Task inputs:
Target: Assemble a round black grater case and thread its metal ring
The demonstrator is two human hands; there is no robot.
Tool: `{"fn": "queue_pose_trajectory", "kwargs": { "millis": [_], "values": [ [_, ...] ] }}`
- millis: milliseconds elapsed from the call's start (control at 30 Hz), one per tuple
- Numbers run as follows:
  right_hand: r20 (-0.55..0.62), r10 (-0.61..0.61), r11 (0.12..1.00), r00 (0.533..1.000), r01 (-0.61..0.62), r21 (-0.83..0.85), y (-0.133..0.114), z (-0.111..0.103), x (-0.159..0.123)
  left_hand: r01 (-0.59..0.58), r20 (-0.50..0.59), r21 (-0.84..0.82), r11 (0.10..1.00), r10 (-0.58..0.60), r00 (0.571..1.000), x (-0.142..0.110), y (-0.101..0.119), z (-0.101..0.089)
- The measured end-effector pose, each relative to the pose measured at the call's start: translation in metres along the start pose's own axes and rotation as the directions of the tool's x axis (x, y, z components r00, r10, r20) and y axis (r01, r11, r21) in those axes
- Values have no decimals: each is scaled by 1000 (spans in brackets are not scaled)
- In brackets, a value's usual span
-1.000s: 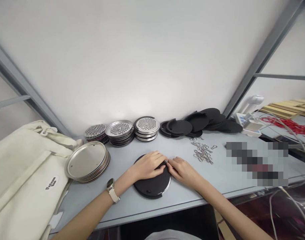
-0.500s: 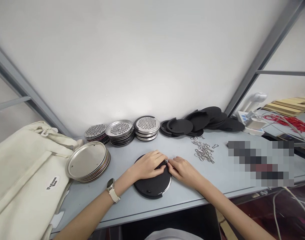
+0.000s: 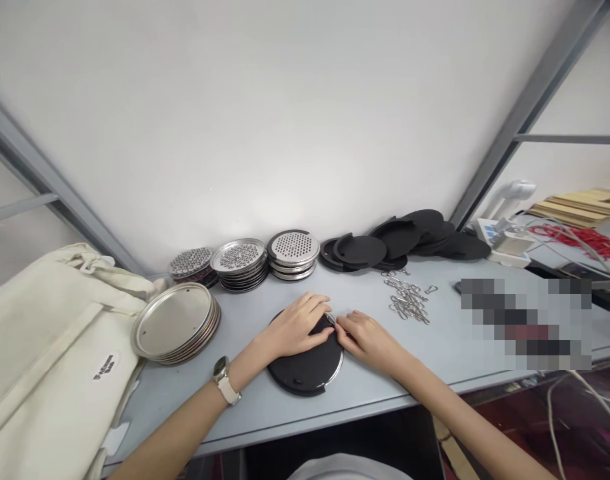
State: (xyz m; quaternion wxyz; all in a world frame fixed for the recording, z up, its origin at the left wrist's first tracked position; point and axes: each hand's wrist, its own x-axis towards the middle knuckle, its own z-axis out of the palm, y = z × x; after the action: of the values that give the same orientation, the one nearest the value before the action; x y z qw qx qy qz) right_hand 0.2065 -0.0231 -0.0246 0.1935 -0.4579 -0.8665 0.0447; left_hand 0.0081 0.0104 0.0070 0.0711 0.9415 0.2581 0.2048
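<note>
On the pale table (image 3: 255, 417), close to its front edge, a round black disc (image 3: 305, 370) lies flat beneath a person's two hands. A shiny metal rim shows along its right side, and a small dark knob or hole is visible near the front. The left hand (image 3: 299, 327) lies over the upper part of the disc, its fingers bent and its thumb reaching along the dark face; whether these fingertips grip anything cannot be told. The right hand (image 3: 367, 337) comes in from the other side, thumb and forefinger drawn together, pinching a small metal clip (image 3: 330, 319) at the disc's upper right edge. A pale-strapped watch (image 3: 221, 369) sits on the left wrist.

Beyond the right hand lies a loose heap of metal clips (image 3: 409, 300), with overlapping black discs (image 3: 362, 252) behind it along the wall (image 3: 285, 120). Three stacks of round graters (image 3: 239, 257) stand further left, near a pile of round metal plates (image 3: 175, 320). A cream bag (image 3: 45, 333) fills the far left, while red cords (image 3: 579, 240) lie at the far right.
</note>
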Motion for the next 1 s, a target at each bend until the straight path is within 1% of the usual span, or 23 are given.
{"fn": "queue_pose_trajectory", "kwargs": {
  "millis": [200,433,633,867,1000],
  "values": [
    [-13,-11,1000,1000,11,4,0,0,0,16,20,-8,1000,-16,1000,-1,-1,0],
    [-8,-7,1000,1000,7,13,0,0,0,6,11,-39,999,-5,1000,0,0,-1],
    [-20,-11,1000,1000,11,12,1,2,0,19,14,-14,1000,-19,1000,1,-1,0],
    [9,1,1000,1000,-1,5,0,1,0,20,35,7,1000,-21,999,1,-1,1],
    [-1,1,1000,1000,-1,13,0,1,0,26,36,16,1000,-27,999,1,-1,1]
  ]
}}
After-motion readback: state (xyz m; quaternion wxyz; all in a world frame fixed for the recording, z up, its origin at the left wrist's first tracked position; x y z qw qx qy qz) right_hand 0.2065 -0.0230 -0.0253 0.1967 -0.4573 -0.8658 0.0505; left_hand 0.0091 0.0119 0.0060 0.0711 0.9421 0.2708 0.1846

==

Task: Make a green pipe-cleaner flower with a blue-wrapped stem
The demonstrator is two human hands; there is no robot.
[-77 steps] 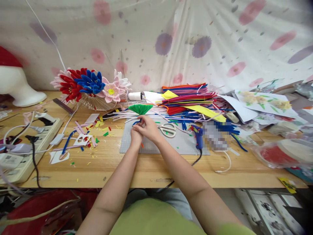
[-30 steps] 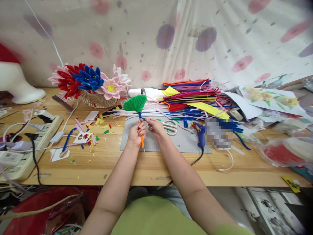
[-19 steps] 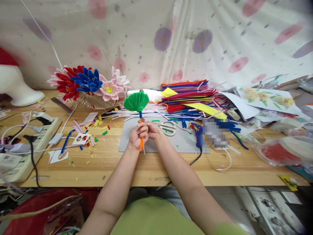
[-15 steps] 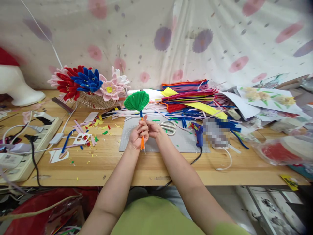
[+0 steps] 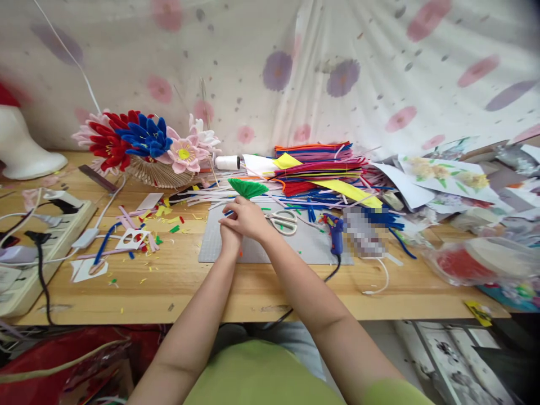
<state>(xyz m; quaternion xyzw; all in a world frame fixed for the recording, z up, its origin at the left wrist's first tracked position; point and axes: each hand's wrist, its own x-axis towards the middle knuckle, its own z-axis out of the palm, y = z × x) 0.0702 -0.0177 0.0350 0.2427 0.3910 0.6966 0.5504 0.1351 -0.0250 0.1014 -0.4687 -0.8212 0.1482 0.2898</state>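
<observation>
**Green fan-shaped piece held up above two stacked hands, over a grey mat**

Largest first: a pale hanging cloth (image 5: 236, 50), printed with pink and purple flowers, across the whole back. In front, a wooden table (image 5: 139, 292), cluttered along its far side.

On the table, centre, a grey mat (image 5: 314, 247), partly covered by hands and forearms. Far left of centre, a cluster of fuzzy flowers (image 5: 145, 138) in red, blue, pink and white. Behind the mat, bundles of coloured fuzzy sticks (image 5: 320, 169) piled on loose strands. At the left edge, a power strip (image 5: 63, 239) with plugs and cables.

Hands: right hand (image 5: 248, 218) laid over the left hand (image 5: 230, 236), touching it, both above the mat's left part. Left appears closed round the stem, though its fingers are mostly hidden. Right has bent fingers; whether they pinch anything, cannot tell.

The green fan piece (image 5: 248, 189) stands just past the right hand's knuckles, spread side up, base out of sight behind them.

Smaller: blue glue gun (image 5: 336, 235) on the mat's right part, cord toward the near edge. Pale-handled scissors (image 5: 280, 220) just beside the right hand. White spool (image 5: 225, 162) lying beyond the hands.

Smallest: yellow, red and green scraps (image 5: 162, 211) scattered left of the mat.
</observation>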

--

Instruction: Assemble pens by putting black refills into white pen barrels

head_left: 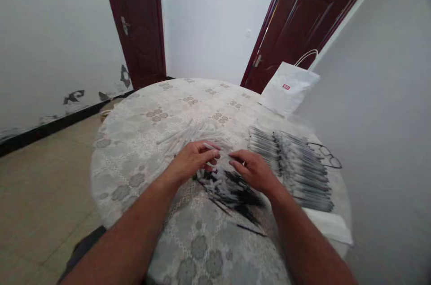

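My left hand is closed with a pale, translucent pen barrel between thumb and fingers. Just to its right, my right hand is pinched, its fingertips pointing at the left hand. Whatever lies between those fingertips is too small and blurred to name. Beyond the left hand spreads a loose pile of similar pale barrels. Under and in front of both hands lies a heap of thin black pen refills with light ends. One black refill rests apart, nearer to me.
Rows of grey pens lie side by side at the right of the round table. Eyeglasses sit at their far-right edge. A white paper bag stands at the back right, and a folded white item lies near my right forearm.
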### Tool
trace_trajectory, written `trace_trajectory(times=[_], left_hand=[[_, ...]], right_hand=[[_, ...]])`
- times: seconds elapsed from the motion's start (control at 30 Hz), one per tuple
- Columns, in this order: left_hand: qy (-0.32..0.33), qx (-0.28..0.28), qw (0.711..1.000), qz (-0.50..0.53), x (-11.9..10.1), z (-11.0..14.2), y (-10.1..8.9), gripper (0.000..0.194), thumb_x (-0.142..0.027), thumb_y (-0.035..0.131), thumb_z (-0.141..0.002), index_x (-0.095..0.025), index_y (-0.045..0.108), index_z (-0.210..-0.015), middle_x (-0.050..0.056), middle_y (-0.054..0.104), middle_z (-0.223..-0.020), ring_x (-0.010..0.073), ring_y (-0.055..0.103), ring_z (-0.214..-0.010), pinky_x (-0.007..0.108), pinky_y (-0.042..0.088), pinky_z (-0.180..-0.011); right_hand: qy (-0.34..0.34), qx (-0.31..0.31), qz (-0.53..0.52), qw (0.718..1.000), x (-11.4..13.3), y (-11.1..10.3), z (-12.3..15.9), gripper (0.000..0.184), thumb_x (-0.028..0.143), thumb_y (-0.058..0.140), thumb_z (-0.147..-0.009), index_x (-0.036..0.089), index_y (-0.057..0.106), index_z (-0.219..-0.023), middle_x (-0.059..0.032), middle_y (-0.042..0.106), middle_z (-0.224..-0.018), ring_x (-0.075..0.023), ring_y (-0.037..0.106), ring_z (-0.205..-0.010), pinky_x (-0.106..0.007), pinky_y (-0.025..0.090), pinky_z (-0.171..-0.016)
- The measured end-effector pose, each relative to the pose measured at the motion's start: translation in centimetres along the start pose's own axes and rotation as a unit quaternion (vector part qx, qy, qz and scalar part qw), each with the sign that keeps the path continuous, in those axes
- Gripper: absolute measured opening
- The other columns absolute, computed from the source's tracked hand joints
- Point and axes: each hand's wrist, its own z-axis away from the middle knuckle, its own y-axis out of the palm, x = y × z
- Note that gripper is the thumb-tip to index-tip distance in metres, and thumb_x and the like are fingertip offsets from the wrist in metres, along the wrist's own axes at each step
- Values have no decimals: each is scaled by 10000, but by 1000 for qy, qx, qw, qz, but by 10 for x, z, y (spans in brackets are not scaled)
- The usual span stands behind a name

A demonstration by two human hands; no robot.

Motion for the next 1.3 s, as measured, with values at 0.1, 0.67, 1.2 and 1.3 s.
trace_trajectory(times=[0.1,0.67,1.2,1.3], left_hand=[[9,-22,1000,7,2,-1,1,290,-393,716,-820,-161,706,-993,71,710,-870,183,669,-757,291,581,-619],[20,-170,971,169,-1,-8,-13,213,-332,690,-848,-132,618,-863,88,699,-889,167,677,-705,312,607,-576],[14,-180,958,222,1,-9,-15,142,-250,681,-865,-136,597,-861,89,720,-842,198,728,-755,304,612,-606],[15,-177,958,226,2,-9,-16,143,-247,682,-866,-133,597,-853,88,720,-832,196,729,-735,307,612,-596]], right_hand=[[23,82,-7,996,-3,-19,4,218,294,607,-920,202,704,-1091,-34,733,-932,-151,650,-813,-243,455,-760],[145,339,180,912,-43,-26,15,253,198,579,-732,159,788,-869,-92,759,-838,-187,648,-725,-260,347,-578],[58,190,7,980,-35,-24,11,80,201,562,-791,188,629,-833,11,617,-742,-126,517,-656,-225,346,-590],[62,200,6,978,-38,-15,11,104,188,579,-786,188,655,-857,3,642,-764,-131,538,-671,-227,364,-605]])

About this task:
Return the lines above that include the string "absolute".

Exercise response:
- Gripper: absolute measured opening
- The other columns absolute, computed from the source's tracked hand joints

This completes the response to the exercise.